What is the purpose of the replace_on_miss() , update_on_hit(), and trap_address() functions?

iplc_sim_trap_address() should be called from primarily three locations:

  • near the top of iplc_sim_parse_instruction() to get the address of your instruction
  • inside iplc_sim_push_pipeline_stage() to capture the address of store instructions
  • inside iplc_sim_push_pipeline_stage() to capture the address of load instructions

Since you have extracted the address at this point, now is as good a time as any to check if that address is cached. If you find it, call iplc_sim_LRU_update_on_hit() to update your book-keeping info. If not, call iplc_sim_LRU_replace_on_miss() to insert it and possibly replace another cached value.


Aren’t the if conditions at 483 and 489 identical?

Yes, sorry about that. You can remove one of them.


Is this MIPS simulator one with full forwarding?

Yes, and areas where some special handling is required should be spelled out in the starter code.


Since this is a simulator, does it matter what stages we identify hazards in? (e.x. FETCH & DECODE vs DECODE & ALU)

Not really. As long as your numbers line up (or are close) with our numbers, you should be fine.


I am having issues seeing a way to detect hazards without heavy modification of your template code.

Example 1
LW $1, 4($2)
LW $3, 4($1)
Because the 4($1) is parsed into "base_reg" there is no way to detect this hazard within the template code you have given us. 

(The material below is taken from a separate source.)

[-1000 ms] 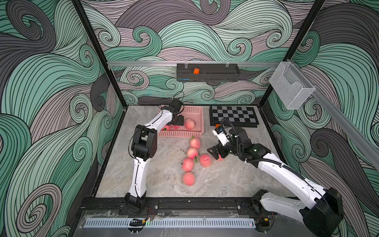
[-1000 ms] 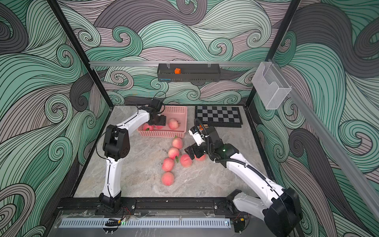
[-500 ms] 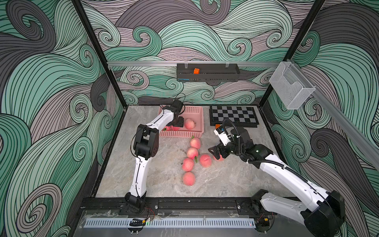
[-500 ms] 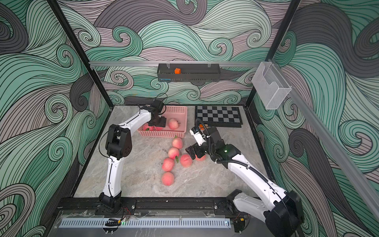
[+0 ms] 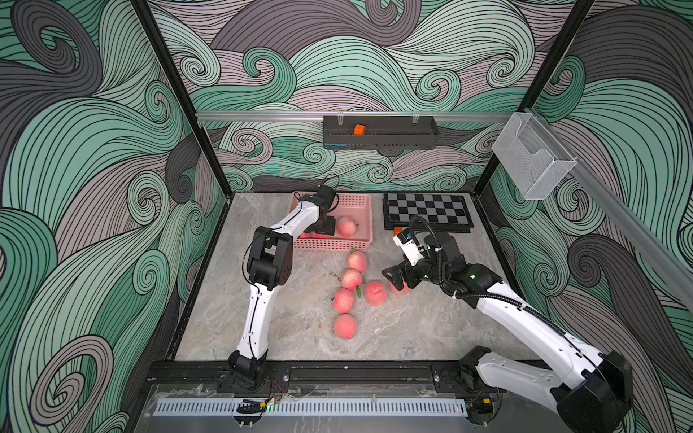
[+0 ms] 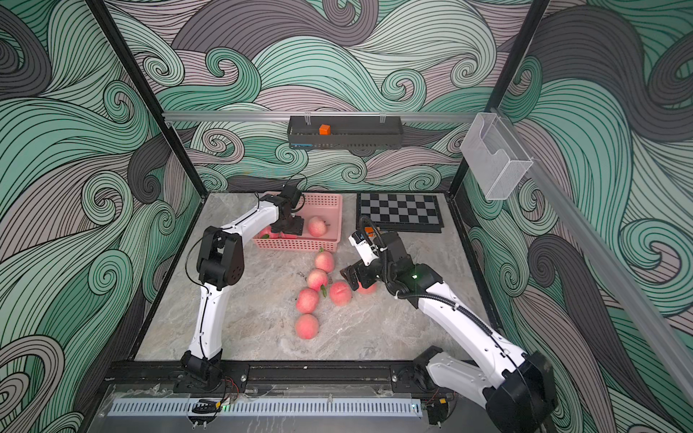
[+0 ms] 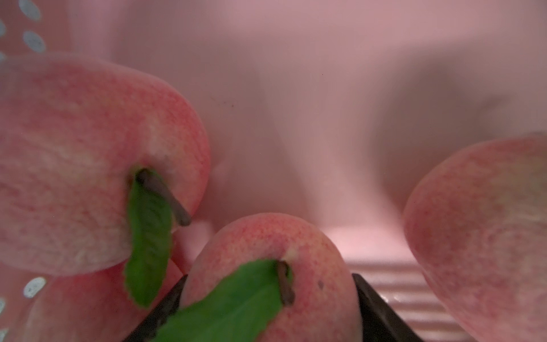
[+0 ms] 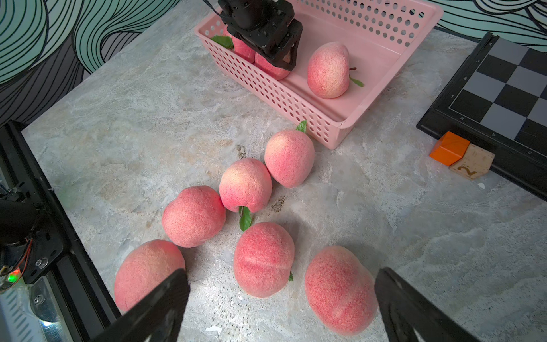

Example 2 (very problematic)
LW $1, 4($2)
addi $3, $5, 1
vs 
LW $1, 4($2)
add $3, %5, $1

The problem I see here is that the existing code does not ID a $2 vs a 2.
// copy down over $ character than return atoi
for( i = 0; i < strlen(reg_str); i++ )
   reg_str[i] = reg_str[i+1];
return(atoi(reg_str));

Yes, I see what you are saying. But if you look in the provided iplc_sim_parse_instruction() function, -1 values are passed in anyway so you don’t have to worry about that.


In the provided code, the rtype_t struct is used for both R-format (e.g. add) and I-format (e.g. addi) MIPS instructions. It uses the same variable to store the second source reg for an R-format instruction and the immediate value for an I-format. I can foresee this causing inconsistencies with the pipeline. For instance, with this hypothetical series of instructions:

lw $8, 0($16)
addi $9, $10, 8

The addi is represented by an rtype_t struct with the constant 8 stored in the variable reg2_or_constant. When the addi is in the ALU stage and the lw is in the MEM stage, we would check to see if the lw_t’s dest reg is the same as either of the rtype_t’s source regs and stall if it is. But in this case, it would see that the lw_t’s dest_reg $8 has the same value as the rtype_t’s reg2_or_constant 8 and stall the pipeline even though the addi doesn’t use register 8. It seems like there should either be a different struct for I-format instructions or that the rtype_t struct should have different variables for the second source reg of an R-format instruction and the constant of an I-format instruction. What is your advice?

Actually, I think the above question was referring to the same issue now that I have read it again. Chalk it up to a bug on my part. Cases where such code sequences exist should hopefully be few in number, but you are correct. Do the best with the code provided. Substandard code is unfortunately a fact of life.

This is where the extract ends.